What you are asked to do:
Exactly how many lines in the entries contain "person"? Give that number alone.

Records excerpted from a collection
########
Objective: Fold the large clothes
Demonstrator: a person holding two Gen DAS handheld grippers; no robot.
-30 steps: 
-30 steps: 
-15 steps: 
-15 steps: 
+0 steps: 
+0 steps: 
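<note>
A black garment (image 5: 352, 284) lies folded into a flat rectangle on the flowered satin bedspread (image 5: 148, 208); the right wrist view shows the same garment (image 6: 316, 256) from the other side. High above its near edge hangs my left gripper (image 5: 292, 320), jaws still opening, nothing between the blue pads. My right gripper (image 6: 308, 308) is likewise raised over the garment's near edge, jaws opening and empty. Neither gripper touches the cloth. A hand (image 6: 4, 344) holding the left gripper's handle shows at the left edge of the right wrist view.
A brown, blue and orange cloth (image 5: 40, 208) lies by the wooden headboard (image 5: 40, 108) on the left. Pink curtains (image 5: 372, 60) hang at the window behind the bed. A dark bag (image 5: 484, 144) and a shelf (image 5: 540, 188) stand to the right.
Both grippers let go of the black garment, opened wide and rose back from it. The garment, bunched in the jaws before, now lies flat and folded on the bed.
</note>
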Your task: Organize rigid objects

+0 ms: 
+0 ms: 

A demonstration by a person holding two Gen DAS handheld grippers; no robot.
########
Output for this exercise:
2